== DATASET EXCERPTS ==
----

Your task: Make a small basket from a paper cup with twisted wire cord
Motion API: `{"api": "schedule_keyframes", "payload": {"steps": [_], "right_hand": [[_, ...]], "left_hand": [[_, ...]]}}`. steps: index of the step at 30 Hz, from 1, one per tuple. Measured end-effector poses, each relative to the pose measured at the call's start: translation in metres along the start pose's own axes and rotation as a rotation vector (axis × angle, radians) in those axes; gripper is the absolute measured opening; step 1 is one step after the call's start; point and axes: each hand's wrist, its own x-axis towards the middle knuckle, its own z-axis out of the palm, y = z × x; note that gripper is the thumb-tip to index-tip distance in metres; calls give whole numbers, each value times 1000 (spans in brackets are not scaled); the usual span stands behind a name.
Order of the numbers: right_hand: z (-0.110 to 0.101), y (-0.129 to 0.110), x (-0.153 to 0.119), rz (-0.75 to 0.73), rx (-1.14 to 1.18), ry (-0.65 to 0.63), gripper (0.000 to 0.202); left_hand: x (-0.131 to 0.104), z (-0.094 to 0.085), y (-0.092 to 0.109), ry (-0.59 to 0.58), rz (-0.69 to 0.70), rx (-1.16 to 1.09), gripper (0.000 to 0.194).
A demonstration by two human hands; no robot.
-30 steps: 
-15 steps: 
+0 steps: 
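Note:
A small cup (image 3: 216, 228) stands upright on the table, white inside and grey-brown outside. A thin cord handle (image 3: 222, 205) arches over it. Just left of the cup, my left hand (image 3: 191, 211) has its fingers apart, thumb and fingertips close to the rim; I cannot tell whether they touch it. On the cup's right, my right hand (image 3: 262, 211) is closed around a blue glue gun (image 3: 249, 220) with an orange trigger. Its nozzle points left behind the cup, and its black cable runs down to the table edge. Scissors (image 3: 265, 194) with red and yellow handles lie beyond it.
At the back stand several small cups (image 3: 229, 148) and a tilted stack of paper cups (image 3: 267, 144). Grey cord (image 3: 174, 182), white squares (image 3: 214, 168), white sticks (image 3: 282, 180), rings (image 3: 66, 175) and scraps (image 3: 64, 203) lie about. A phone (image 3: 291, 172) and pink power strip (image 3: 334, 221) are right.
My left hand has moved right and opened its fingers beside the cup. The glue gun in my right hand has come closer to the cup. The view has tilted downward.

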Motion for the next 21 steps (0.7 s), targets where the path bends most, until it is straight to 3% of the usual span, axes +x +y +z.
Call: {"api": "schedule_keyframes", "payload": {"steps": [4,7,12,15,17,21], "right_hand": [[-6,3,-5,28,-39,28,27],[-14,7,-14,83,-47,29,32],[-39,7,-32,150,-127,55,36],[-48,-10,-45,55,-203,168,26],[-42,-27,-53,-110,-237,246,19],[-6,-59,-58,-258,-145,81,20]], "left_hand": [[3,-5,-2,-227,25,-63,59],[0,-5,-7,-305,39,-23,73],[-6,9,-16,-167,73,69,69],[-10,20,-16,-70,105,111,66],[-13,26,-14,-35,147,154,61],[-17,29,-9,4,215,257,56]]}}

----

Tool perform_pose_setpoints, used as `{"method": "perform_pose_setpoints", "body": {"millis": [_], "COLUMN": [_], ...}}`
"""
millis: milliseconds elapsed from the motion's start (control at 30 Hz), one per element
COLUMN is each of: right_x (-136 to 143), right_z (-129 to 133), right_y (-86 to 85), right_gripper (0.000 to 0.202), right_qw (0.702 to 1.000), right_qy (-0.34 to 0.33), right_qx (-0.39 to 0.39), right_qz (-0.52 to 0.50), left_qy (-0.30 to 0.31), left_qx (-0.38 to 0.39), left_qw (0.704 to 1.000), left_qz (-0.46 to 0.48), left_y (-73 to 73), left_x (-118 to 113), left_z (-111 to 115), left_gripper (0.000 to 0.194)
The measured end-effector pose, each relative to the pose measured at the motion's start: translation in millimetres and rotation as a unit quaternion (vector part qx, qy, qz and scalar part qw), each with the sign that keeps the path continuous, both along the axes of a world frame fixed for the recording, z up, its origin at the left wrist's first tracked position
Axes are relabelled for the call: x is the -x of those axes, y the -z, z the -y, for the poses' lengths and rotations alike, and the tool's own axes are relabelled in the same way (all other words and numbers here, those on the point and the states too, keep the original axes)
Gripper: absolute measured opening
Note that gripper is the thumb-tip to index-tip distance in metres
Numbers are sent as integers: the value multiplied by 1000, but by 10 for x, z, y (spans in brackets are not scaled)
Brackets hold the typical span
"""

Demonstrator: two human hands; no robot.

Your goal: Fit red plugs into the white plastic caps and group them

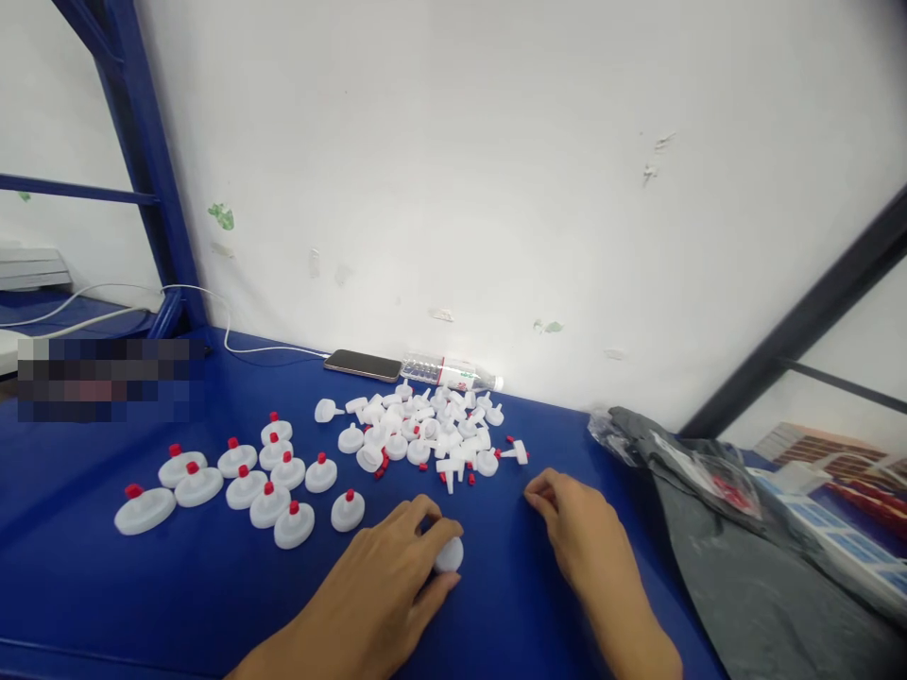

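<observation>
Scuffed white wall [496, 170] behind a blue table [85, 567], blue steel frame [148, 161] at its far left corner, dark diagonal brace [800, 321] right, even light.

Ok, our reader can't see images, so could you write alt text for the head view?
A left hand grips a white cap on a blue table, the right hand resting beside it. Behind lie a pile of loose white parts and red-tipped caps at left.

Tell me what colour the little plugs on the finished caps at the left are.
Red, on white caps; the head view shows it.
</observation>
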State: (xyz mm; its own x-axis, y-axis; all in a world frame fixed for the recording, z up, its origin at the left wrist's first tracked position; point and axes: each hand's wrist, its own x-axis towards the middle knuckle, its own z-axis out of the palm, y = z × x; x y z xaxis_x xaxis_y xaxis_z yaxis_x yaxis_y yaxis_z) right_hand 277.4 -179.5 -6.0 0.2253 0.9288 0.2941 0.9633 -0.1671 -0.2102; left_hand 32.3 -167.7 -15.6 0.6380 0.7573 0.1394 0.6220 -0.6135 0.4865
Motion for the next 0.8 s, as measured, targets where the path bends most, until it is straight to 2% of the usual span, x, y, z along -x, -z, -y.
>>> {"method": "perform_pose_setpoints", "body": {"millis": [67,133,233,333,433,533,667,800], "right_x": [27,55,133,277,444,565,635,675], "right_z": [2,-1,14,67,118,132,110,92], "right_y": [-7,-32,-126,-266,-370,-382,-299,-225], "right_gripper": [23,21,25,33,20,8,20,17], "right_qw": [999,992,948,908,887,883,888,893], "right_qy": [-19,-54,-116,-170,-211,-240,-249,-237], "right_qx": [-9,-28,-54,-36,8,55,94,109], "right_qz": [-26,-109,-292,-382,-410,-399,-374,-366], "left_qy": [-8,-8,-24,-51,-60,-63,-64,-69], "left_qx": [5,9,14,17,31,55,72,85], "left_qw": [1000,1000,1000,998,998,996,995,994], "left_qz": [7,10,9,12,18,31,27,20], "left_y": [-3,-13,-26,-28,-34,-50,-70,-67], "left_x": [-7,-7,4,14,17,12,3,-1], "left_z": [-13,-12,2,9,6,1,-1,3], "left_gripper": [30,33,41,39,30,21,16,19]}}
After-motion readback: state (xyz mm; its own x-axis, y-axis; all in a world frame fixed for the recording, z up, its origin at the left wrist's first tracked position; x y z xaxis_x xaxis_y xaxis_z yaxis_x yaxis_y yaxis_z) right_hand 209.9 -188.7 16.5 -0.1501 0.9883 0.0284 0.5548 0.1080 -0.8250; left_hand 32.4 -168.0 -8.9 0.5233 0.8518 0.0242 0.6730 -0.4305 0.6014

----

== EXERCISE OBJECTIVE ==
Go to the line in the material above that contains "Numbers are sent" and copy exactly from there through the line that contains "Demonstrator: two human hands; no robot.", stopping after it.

== WRITTEN REPLY ==
Numbers are sent as integers: the value multiplied by 1000, but by 10 for x, z, y (spans in brackets are not scaled)
Brackets hold the typical span
"""

Demonstrator: two human hands; no robot.

The exercise has been carried out in full.